In recent years, the increased need for efficient machine learning on the edge has driven innovations in the embedded domain. With its open-source nature and flexibility, the RISC-V instruction set architecture (ISA) has become an attractive choice for developing embedded machine learning solutions. The recent ratification of the RISC-V Vector Extension (RVV) 1.0 brings notable improvements in vector processing capabilities, which can significantly enhance the performance of machine learning inference on constrained platforms. Until now, however, there has been a lack of practical evaluations on actual hardware to verify these potential benefits.

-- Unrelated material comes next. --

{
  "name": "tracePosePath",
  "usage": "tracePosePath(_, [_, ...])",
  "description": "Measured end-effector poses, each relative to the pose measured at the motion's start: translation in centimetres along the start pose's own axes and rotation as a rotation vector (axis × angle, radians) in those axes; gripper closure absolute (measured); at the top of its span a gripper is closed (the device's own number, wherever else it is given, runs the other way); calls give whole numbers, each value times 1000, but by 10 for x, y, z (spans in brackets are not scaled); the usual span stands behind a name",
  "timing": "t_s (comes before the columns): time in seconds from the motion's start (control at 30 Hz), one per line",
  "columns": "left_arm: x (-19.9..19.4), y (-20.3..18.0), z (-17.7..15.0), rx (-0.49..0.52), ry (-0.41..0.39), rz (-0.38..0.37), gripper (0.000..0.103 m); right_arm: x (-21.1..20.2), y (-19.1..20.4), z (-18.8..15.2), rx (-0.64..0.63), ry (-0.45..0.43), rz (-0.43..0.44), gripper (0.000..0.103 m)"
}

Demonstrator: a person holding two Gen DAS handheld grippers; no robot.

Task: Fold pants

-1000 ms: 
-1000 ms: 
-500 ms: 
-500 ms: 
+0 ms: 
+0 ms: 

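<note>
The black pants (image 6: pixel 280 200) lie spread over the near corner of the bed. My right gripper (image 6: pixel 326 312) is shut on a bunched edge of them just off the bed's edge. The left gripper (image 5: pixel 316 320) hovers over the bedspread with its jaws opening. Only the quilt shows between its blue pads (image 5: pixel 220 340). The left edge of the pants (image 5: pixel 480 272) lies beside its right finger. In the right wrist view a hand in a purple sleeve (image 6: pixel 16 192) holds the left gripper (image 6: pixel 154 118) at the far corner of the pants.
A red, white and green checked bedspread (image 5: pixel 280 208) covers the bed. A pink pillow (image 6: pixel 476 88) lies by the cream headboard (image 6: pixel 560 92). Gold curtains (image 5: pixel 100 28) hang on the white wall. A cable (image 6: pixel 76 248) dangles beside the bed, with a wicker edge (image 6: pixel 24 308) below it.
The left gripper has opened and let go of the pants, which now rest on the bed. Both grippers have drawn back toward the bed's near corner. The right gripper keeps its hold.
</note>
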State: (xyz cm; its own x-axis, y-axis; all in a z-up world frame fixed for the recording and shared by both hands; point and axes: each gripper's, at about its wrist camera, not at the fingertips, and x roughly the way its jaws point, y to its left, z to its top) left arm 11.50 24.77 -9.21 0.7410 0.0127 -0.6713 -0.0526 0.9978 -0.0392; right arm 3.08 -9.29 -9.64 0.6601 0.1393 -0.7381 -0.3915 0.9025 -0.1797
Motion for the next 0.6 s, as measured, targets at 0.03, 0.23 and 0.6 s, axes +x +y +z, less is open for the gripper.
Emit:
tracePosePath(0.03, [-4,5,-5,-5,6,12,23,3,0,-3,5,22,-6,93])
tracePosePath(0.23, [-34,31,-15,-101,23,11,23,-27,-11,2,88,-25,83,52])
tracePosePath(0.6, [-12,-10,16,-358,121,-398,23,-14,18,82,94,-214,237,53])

Canaan Inc.'s CanMV K230 development board is the first commercial hardware to feature a processor with a vector processing unit (VPU) supporting the ratified RVV 1.0. The muRISCV-NN library offers a suite of efficient deep learning kernels optimized for RVV and provides a lightweight, platform-independent alternative to existing machine learning inference libraries. The primary goal of this research is to evaluate the effectiveness of muRISCV-NN on the CanMV K230 platform and to assess whether its performance matches the results observed in an instruction set simulator (ISS). The project aims to address the challenges of porting muRISCV-NN to the CanMV K230 and provides a detailed performance analysis of neural network inference utilizing vectorization on this platform. Specifically, the tasks involved configuring the K230 software development kit (SDK), overcoming toolchain compatibility issues, and setting up an experimental framework to benchmark various neural network models in both real-time operating system (RTOS) and Linux environments.

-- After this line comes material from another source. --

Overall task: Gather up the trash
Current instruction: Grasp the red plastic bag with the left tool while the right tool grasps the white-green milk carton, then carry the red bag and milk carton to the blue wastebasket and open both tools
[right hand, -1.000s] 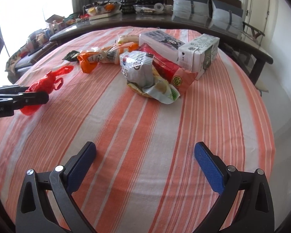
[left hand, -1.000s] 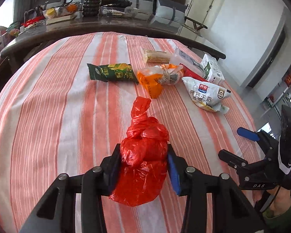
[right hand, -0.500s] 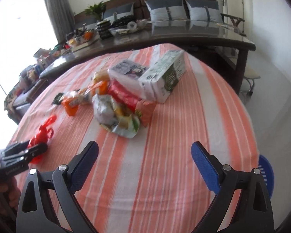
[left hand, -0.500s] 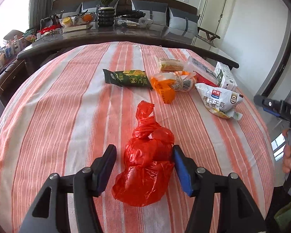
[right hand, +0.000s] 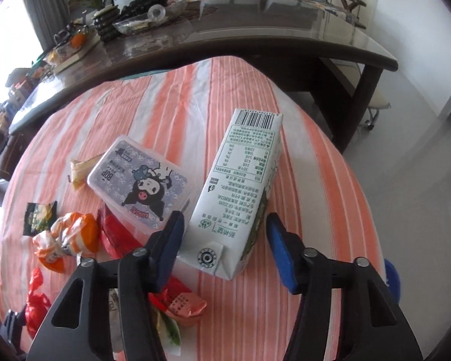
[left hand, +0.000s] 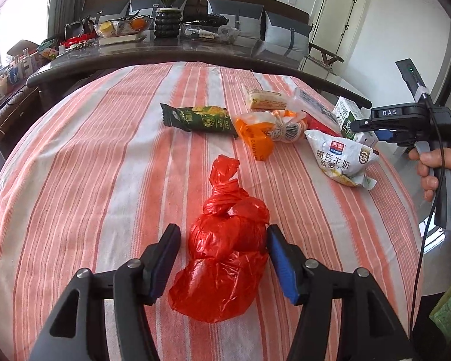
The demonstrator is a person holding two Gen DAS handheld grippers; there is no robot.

Through this project, the performance of muRISCV-NN was tested for anomaly detection, image classification, visual wake word, and keyword spotting neural network models, providing insights into how RVV vectorization impacts different neural network layers. The experimental results demonstrate significant cycle and instruction count reductions, supporting the broader adoption of RISC-V for embedded artificial intelligence (AI) applications.

The remainder of this report is structured as follows. In Chapter 2 the backgrounds of this work are explained by introducing RVV, the CanMV K230 development board, the muRISCV-NN library, and the MLonMCU benchmarking framework. Chapter 3 outlines

how muRISCV-NN was ported to the CanMV K230 to obtain a hardware and software setup for benchmarking. The different performed tasks as well as the faced challenges are detailed in this section and the respective experimental results are presented in Chapter 4. Finally, this work is concluded in Chapter 5.

### Chapter 2

### State of the Art

#### 2.1 RISC-V Vector Extension

The RISC-V ISA was introduced in 2010 by the computer science team at UC Berkley. Unlike proprietary ISAs such as *Intel's x86* or the ones of the *arm* family, RISC-V is offered under the *BSD license* and free to use. RISC-V follows the *reduced instruction set* computer (RISC) principle, making it very minimal in its base configuration. The ISA is very modular, however, and can easily be extended. Next to custom extensions designed by vendors for their RISC-V implementations, there exist numerous standard extensions ratified by *RISC-V International* [4].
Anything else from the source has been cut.